AIM OF THE TASK: Retype the data below verbatim; pictures do not belong in the copy.

PROVIDED MATERIAL:
════════════════
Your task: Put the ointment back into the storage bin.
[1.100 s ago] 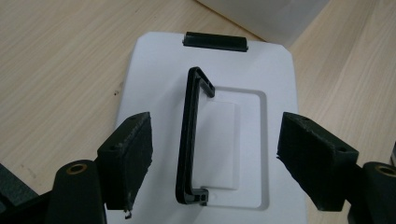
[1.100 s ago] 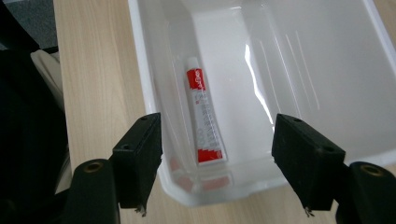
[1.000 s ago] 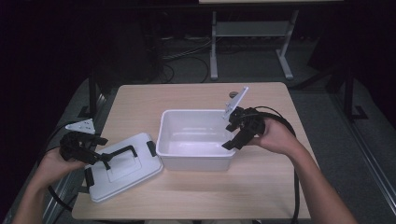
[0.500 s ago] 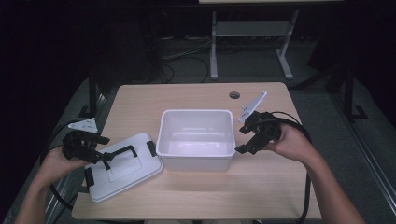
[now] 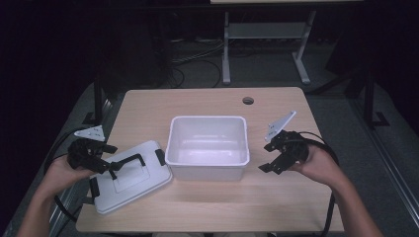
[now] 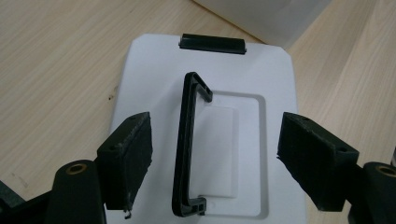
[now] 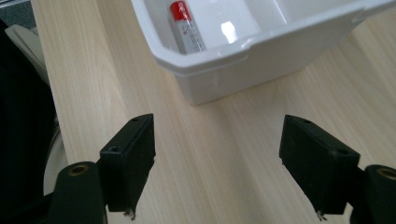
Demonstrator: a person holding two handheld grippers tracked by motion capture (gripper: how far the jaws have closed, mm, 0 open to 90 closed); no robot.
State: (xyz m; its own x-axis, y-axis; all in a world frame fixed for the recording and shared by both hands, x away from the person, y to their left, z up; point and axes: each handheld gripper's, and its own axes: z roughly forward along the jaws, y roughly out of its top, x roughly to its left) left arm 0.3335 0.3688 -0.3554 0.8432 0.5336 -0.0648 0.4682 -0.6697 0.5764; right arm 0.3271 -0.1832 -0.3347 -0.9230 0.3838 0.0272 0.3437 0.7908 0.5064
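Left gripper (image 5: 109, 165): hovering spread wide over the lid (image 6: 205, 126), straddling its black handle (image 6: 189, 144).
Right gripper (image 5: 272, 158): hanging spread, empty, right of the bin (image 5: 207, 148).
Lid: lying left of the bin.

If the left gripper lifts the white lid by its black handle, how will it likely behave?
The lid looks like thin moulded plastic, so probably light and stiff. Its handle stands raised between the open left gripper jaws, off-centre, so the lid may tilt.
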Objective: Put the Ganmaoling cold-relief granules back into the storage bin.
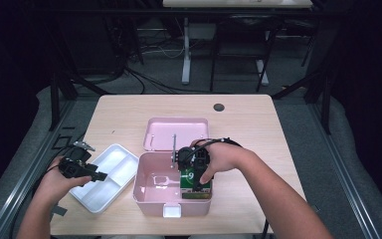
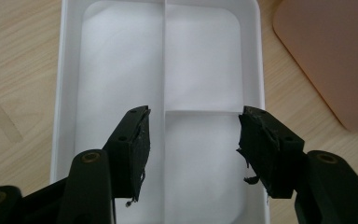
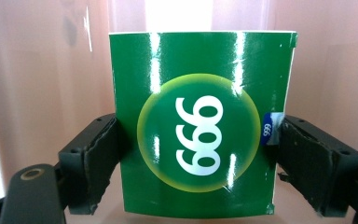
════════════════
ANSWER FOR THE TASK:
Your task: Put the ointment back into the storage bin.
[1.100 s ago] 
[1.100 s ago] 
[1.000 s ago] 
[0.500 s ago] 
[now] 
[now] 
[now] 
Demonstrator: a person holding two handheld grippers tracked by motion capture (gripper: how far the jaws have closed, mm, 0 open to 90 closed); no robot.
State: (xyz m; its own x-axis, y-axis; all in a world frame fixed for the recording and shared by both hands, x away from the person, y to their left, z up; point and axes: each handheld gripper's, and its own axes: z roughly forward along the jaws, y roughly out of its top, x roughly to its left) left arm 0.3335 0.3688 -0.3554 0.8432 0.5336 -0.0648 0.4682 -0.6697 0.5764; right arm 0.3271 -0.1832 -0.3347 -0.9230 0.3838 0.0272 0.3437 0.7908 0.5064
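Left gripper (image 5: 109, 165): hovering spread wide over the lid (image 6: 205, 126), straddling its black handle (image 6: 189, 144).
Right gripper (image 5: 272, 158): hanging spread, empty, right of the bin (image 5: 207, 148).
Lid: lying left of the bin.

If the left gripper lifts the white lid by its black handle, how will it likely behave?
The lid looks like thin moulded plastic, so probably light and stiff. Its handle stands raised between the open left gripper jaws, off-centre, so the lid may tilt.
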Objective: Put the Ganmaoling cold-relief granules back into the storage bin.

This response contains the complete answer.